There are a few silver linings, however. Firstly, the events demonstrate the absolute submission of the military to civilian rule – an undeniable accomplishment for such a fragile democracy. Secondly, despite the contentious nature of this event, there has been a relatively low level of state repression. Pro-Lugo groups and voices have not yet been suffocated. In fact, these groups are forming a front called “Frente por la Defensa de la Democracia” and are using the media and other venues to express their opposition to the “presidentrucho” (the less-than-flattering title used to mock new president Franco).

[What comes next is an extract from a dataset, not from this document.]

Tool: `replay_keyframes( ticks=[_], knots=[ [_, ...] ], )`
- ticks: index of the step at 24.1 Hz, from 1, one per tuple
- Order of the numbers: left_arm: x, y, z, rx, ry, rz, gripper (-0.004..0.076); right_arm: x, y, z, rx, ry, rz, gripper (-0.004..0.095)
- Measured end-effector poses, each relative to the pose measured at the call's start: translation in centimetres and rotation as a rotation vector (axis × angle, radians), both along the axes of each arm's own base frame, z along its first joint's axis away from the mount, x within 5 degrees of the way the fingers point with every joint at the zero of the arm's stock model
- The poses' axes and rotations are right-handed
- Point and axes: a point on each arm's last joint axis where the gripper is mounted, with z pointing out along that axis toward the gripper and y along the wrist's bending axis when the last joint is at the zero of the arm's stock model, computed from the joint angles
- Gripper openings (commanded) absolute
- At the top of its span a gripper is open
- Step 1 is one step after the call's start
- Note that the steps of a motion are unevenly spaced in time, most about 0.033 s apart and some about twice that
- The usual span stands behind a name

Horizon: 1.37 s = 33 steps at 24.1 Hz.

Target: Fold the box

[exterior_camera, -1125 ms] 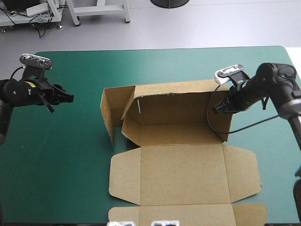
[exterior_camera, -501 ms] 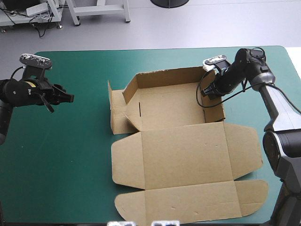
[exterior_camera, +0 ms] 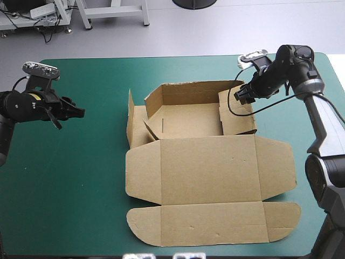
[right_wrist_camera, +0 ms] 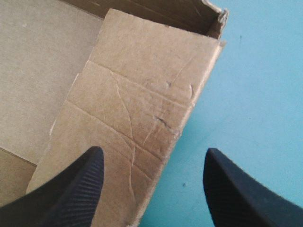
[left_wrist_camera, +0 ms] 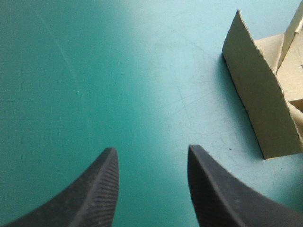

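1. The right gripper [right_wrist_camera: 154, 156], its black curved fingers well apart and empty, hangs over the inward-folded right side flap [right_wrist_camera: 142, 104] of the brown cardboard box [exterior_camera: 210, 167].
2. The left gripper [left_wrist_camera: 151, 151], likewise spread and empty, hovers over bare teal-green cover [exterior_camera: 81, 178], with the box's upright left wall [left_wrist_camera: 258, 104] ahead of it.
3. The box sits mid-table, tray at the far side and lid flat toward the near edge.
4. The step in hand looks like tucking the side walls. Next, the right flap probably needs pressing home and the left wall bringing in.
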Motion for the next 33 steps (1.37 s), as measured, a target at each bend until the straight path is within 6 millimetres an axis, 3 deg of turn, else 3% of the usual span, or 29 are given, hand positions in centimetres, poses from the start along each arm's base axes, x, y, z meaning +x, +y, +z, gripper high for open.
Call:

International actors have also played an important role defending the rules of the democratic game. Argentina, Brazil, and Uruguay temporally suspended Paraguay from the Mercosur, although they have not yet imposed economic sanctions on the country. It is unclear if the new “triple alianza” will have any impact on Paraguayan politics. In 1996, for instance, international actors had only limited effects on national decisions. If anything, the reaction from Argentina, Brazil, and Uruguay may challenge the new government’s legitimacy, thereby stirring nationalistic and anti-democratic feelings among the populace.